WHAT IS REQUIRED
With the exception of the pictures, transcribe the entire listing exactly.

INPUT DATA
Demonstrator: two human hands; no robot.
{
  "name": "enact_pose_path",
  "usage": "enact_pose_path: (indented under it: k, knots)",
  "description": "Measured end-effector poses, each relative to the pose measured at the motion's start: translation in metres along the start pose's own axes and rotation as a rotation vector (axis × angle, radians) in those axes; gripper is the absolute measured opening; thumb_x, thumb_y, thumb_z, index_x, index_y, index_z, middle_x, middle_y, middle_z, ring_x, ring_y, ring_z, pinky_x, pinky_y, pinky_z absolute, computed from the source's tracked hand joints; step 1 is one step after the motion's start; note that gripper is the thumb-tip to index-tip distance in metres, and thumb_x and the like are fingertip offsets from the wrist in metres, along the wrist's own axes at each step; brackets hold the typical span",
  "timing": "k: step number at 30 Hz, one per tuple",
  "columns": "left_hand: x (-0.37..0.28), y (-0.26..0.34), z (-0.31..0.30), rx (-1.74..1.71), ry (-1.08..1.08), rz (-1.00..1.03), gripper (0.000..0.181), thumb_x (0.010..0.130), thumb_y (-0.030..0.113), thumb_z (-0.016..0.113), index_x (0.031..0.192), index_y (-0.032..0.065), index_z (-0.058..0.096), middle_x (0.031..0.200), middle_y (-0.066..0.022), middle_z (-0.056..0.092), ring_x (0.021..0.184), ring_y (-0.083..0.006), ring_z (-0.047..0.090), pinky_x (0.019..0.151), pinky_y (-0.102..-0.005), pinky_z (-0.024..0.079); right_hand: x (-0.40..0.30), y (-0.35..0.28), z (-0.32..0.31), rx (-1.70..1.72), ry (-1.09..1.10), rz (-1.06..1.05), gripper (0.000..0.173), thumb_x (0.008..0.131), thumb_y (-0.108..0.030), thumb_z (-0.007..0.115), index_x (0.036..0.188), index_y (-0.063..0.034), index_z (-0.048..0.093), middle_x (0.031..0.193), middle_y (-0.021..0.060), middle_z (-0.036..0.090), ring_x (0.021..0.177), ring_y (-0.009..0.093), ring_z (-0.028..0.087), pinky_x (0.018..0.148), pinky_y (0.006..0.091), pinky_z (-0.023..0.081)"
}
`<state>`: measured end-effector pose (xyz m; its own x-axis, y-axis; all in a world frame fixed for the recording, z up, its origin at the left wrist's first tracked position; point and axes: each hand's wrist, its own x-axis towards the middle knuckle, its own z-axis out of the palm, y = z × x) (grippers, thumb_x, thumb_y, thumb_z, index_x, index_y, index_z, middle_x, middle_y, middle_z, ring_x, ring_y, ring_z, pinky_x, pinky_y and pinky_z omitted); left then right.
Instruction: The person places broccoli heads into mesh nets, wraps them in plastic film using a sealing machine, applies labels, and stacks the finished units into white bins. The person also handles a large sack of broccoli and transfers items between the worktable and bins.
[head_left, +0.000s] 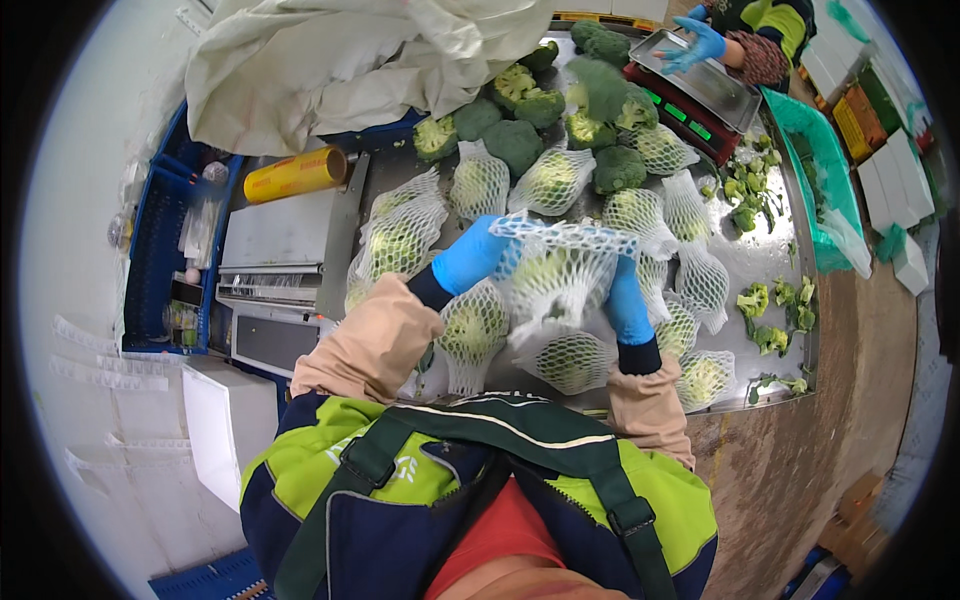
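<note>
In blue gloves, my left hand (476, 251) and my right hand (627, 300) stretch the rim of a white foam net sleeve (574, 238) between them. Pale green broccoli shows through this net, partly hidden and blurred. Around my hands on the metal table (750, 330) lie several netted heads, among them a netted broccoli (474, 326) near my left wrist and a netted broccoli (574, 361) between my forearms. Bare broccoli heads (514, 146) are heaped beyond, touching the netted ones.
A red scale (682, 112) with a metal tray stands at the back right, where a co-worker's gloved hand (697, 46) hovers. Broccoli trimmings (750, 180) lie beside a green-lined bin (814, 172). At left are a film wrapper (274, 240), a yellow roll (296, 176) and a blue crate (154, 262).
</note>
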<state>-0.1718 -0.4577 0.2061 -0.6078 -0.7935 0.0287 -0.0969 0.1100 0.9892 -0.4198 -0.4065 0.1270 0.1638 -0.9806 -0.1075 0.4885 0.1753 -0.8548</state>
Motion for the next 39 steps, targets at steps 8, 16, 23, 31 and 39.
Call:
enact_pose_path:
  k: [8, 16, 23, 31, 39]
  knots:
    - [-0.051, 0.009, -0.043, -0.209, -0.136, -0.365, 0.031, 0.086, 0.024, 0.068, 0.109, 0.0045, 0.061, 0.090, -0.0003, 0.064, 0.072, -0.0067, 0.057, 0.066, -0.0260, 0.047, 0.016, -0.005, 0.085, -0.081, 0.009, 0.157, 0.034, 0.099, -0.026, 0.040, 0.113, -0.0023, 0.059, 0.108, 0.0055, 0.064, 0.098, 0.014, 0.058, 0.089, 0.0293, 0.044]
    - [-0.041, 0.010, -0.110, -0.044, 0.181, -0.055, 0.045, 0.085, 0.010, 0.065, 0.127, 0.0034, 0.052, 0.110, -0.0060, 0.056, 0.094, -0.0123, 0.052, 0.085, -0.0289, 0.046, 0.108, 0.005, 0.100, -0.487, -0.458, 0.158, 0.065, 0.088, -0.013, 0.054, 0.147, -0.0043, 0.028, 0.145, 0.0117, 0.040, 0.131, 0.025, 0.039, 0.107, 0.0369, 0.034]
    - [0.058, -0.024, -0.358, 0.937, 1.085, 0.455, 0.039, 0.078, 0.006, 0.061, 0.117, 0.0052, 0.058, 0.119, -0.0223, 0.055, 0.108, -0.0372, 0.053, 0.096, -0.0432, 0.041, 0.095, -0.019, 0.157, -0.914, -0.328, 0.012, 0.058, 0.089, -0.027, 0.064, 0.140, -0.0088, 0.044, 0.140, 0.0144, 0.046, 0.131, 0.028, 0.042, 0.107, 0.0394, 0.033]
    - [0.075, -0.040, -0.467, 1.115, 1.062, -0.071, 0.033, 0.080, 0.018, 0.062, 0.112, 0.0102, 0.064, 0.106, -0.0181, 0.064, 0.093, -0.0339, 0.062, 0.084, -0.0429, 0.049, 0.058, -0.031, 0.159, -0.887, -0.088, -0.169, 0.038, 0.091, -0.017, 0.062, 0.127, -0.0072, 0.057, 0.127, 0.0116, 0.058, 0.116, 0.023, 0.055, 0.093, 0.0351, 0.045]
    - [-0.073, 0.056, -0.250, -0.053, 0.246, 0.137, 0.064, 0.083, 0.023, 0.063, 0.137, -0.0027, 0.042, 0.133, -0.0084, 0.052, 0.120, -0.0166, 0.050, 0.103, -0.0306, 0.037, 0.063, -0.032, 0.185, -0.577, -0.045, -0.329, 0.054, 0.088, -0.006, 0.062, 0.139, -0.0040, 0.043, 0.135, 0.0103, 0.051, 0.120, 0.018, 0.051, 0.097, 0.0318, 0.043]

RESULT OF THE TASK
Demonstrator: two human hands; no robot.
{
  "name": "enact_pose_path",
  "usage": "enact_pose_path: (indented under it: k, knots)",
  "description": "Measured end-effector poses, each relative to the pose measured at the motion's start: translation in metres along the start pose's own axes and rotation as a rotation vector (axis × angle, radians) in those axes; gripper is the absolute measured opening; thumb_x, thumb_y, thumb_z, index_x, index_y, index_z, middle_x, middle_y, middle_z, ring_x, ring_y, ring_z, pinky_x, pinky_y, pinky_z absolute, computed from the source's tracked hand joints; step 1 is one step after the motion's start; note that gripper is the thumb-tip to index-tip distance in metres, and thumb_x and the like are fingertip offsets from the wrist in metres, along the wrist's own axes at each step; brackets hold the typical span",
  "timing": "k: step number at 30 Hz, one per tuple",
  "columns": "left_hand: x (-0.37..0.28), y (-0.26..0.34), z (-0.31..0.30), rx (-1.74..1.71), ry (-1.08..1.08), rz (-1.00..1.03), gripper (0.000..0.181), thumb_x (0.010..0.130), thumb_y (-0.030..0.113), thumb_z (-0.016..0.113), index_x (0.031..0.192), index_y (-0.032..0.065), index_z (-0.058..0.096), middle_x (0.031..0.200), middle_y (-0.066..0.022), middle_z (-0.056..0.092), ring_x (0.021..0.184), ring_y (-0.083..0.006), ring_z (-0.047..0.090), pinky_x (0.019..0.151), pinky_y (-0.102..-0.005), pinky_z (-0.024..0.079); right_hand: x (-0.40..0.30), y (-0.35..0.28), z (-0.32..0.31), rx (-1.70..1.72), ry (-1.09..1.10), rz (-1.06..1.05), gripper (0.000..0.173), thumb_x (0.008..0.131), thumb_y (-0.108..0.030), thumb_z (-0.007..0.115), index_x (0.036..0.188), index_y (-0.063..0.034), index_z (-0.048..0.093), middle_x (0.031..0.193), middle_y (-0.021..0.060), middle_z (-0.036..0.090), ring_x (0.021..0.177), ring_y (-0.009..0.093), ring_z (-0.028..0.087), pinky_x (0.018..0.148), pinky_y (0.006..0.091), pinky_z (-0.023..0.081)"
}
`<state>`: measured end-effector pose (xyz m; its own x-axis, y-axis; all in a world frame fixed for the recording, z up, its origin at the left wrist's first tracked position; point and axes: each hand's wrist, its own x-axis towards the middle knuckle, its own z-axis out of the palm, y = z × x) (grippers, thumb_x, thumb_y, thumb_z, index_x, index_y, index_z, middle_x, middle_y, middle_z, ring_x, ring_y, ring_z, pinky_x, pinky_y and pinky_z omitted); left then right.
Instruction: The person places broccoli heads into mesh nets, wraps them in plastic film using a sealing machine, applies labels, and stacks the finished units into white bins. The person also handles a large sack of broccoli and transfers items between the worktable and bins.
[head_left, +0.000s] 
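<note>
In blue gloves, my left hand (476, 251) and my right hand (627, 300) stretch the rim of a white foam net sleeve (574, 238) between them. Pale green broccoli shows through this net, partly hidden and blurred. Around my hands on the metal table (750, 330) lie several netted heads, among them a netted broccoli (474, 326) near my left wrist and a netted broccoli (574, 361) between my forearms. Bare broccoli heads (514, 146) are heaped beyond, touching the netted ones.
A red scale (682, 112) with a metal tray stands at the back right, where a co-worker's gloved hand (697, 46) hovers. Broccoli trimmings (750, 180) lie beside a green-lined bin (814, 172). At left are a film wrapper (274, 240), a yellow roll (296, 176) and a blue crate (154, 262).
</note>
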<state>-0.1718 -0.4577 0.2061 -0.6078 -0.7935 0.0287 -0.0969 0.1100 0.9892 -0.4198 -0.4065 0.1270 0.1638 -0.9806 -0.1075 0.4885 0.1753 -0.8548</state>
Motion for the next 39 steps, targets at steps 8, 16, 23, 31 and 39.
Call:
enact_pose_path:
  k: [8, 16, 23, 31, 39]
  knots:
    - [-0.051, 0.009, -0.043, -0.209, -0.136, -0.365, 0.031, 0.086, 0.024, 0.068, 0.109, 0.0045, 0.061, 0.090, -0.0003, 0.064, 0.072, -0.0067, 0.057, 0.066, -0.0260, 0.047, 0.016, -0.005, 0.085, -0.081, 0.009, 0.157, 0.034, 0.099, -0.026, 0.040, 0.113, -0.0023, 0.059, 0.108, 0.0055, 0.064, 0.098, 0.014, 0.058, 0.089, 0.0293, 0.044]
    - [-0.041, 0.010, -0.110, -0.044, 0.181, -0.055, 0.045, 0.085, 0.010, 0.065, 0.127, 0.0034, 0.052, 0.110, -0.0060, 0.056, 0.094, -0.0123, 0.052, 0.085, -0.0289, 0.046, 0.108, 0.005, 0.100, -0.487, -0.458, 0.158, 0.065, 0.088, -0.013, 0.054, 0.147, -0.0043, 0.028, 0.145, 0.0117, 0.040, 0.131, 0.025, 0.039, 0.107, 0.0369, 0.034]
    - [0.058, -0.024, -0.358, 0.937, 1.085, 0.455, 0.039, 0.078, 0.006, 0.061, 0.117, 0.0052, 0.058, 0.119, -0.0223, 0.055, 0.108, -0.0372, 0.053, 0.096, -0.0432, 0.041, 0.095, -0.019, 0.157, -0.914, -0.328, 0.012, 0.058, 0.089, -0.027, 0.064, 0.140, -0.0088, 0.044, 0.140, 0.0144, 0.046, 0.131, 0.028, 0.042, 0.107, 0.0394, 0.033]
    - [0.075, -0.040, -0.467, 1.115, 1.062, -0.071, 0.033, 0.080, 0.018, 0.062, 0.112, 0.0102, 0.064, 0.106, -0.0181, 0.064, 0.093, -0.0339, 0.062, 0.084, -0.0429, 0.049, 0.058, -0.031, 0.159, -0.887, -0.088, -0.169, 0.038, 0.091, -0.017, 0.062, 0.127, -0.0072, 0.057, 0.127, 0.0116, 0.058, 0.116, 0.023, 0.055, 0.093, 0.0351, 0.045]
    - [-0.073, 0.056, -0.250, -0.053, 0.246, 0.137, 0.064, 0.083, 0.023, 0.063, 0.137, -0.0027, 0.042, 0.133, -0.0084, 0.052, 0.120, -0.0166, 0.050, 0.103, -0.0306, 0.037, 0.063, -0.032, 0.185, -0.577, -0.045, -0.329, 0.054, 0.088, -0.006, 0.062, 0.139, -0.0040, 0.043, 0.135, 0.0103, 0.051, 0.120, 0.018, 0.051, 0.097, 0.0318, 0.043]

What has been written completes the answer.